(Data for processing)

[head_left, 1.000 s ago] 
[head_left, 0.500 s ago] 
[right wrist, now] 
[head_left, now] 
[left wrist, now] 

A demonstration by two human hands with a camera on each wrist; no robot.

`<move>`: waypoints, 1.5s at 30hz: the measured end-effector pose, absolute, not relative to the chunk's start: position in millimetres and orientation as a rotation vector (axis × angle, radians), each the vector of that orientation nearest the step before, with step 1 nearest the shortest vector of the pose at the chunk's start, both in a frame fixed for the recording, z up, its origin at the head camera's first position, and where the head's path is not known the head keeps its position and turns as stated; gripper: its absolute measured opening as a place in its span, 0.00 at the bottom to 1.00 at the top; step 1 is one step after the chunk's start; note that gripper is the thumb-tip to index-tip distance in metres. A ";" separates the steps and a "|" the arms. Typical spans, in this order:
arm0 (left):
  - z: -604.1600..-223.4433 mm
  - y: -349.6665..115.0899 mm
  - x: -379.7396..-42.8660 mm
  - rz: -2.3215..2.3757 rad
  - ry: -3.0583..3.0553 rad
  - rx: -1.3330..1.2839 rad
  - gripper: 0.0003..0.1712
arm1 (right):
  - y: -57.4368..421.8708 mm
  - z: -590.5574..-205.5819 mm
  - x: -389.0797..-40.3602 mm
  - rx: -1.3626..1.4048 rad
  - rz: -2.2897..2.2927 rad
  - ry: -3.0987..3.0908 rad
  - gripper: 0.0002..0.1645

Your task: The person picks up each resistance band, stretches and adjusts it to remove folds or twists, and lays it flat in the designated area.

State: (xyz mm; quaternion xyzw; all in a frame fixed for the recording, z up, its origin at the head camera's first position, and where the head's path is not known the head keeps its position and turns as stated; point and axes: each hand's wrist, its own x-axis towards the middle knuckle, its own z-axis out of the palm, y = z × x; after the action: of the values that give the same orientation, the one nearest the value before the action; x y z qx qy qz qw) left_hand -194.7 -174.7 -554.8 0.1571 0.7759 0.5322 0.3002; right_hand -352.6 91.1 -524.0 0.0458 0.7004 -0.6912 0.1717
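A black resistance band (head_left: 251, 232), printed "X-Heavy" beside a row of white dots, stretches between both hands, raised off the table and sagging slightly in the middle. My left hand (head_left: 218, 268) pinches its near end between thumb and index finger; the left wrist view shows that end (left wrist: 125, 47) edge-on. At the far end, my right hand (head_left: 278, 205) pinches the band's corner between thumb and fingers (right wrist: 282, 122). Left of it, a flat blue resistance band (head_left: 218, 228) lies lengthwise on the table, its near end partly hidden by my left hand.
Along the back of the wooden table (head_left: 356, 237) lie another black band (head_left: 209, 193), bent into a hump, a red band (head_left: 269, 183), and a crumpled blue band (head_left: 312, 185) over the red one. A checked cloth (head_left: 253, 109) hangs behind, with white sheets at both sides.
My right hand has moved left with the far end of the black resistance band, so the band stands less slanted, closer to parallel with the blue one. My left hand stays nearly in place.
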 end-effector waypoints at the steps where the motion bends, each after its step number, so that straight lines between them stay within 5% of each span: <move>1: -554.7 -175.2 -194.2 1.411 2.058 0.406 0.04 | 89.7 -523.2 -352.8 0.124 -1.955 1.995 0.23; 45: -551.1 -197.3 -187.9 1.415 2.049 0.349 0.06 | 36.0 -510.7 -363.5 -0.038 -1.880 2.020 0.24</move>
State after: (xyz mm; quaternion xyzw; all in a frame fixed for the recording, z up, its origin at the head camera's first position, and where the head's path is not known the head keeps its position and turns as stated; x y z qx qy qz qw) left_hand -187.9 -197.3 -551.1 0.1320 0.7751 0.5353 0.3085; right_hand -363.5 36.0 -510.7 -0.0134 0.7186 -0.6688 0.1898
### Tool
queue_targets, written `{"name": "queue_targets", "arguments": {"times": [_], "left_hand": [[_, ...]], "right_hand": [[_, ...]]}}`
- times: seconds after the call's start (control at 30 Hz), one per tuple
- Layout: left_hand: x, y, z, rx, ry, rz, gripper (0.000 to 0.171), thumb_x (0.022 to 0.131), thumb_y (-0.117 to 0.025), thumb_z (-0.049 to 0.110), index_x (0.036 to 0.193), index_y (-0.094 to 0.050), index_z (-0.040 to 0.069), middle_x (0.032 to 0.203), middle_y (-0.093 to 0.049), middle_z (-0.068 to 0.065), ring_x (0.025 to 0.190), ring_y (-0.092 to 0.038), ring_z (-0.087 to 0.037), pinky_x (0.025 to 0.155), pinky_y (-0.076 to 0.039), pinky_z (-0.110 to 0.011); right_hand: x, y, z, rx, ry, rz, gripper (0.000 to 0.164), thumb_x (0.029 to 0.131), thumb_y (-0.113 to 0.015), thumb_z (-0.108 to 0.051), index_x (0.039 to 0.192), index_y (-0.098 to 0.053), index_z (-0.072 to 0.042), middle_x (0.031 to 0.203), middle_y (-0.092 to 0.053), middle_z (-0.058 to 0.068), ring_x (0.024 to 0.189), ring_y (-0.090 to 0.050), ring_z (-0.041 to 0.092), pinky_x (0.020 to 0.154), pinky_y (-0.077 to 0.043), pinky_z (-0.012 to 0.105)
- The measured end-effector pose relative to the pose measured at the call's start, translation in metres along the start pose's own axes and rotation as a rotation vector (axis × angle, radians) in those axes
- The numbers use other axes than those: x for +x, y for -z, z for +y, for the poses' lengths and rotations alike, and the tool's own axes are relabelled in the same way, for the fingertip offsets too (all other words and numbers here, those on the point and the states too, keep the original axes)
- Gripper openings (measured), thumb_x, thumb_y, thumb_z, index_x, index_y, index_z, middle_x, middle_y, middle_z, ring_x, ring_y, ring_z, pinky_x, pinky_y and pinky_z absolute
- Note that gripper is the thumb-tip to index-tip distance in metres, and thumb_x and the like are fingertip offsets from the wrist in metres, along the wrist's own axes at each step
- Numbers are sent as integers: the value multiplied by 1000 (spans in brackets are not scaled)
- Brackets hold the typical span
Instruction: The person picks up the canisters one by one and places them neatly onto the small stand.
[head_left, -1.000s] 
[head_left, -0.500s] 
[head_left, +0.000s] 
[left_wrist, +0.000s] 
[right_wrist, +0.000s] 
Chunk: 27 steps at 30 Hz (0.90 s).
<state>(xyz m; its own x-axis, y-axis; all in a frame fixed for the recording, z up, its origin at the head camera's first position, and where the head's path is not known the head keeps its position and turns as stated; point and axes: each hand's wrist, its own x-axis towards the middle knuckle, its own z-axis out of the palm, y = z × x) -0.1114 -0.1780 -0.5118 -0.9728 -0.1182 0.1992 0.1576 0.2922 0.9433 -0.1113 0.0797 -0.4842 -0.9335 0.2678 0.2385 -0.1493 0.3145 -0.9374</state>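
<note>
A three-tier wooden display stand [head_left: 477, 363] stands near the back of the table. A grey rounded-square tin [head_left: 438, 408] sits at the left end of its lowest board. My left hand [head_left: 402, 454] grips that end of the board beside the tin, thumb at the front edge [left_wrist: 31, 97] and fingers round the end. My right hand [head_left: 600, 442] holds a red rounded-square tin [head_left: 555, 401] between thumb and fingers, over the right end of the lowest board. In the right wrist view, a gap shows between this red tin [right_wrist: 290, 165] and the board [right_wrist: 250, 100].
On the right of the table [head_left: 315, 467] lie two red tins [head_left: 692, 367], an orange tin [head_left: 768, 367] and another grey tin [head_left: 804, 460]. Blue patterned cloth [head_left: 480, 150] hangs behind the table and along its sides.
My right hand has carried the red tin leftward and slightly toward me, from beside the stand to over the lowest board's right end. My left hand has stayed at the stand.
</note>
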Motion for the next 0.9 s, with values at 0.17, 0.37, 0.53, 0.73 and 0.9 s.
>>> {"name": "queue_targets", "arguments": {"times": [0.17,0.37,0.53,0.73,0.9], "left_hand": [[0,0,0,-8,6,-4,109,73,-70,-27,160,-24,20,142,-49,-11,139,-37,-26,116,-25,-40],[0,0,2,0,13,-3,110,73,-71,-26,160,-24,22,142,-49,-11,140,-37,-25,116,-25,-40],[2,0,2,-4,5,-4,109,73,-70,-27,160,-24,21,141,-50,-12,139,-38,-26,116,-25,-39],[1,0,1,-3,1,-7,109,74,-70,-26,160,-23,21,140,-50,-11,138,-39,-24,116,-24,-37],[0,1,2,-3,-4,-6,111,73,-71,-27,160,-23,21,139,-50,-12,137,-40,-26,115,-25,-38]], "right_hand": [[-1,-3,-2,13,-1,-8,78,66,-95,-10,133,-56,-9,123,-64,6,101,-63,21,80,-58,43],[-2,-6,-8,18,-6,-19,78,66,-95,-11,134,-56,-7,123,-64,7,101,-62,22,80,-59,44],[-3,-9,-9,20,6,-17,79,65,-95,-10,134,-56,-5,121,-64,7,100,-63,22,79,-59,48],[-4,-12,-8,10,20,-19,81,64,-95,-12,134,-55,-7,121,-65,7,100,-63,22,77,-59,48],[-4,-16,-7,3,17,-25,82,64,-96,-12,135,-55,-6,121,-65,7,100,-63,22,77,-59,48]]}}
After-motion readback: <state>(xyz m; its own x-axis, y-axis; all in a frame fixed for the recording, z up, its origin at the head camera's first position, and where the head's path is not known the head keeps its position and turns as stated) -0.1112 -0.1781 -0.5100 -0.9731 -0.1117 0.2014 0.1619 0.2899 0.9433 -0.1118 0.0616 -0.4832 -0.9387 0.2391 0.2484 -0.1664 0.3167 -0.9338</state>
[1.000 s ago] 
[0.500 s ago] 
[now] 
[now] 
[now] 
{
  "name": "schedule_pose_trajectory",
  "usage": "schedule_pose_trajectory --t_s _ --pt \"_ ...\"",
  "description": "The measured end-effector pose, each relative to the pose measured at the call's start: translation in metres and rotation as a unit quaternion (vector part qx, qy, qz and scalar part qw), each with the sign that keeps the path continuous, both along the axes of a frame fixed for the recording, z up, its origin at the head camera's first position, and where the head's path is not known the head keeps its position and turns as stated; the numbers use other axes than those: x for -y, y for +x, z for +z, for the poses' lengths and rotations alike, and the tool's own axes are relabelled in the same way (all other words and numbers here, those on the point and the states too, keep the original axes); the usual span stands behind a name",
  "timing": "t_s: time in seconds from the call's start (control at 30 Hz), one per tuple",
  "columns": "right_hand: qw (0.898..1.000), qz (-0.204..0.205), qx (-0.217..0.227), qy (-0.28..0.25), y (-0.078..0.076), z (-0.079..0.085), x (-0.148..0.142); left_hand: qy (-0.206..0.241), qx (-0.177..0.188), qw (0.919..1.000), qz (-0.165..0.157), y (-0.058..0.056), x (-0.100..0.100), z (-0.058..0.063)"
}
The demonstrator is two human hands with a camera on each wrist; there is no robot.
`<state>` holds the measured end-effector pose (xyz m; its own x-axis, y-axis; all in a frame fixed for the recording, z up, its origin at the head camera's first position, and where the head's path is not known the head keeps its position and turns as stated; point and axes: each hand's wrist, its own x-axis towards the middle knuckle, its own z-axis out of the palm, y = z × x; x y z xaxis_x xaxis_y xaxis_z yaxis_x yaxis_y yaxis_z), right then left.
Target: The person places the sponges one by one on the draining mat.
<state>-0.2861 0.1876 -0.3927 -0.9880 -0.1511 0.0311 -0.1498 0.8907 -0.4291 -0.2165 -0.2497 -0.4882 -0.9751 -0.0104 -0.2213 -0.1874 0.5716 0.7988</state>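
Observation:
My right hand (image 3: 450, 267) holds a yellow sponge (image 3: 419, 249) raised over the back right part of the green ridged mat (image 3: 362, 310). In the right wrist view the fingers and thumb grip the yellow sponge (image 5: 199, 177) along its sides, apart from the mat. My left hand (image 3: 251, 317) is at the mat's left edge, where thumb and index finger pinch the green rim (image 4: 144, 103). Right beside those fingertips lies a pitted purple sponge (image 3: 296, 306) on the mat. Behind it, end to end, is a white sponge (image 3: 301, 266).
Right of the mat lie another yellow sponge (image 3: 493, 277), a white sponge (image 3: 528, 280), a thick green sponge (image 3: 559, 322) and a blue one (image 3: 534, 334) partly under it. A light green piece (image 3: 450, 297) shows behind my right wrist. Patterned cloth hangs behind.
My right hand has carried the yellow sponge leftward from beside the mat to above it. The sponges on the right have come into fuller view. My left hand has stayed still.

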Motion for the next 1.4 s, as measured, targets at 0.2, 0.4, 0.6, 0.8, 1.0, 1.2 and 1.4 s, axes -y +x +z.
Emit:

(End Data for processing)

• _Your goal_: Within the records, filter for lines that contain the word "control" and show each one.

• _Answer space_:
- times: seconds after the call's start (control at 30 Hz), one per tuple
  "timing": "t_s: time in seconds from the call's start (control at 30 Hz), one per tuple",

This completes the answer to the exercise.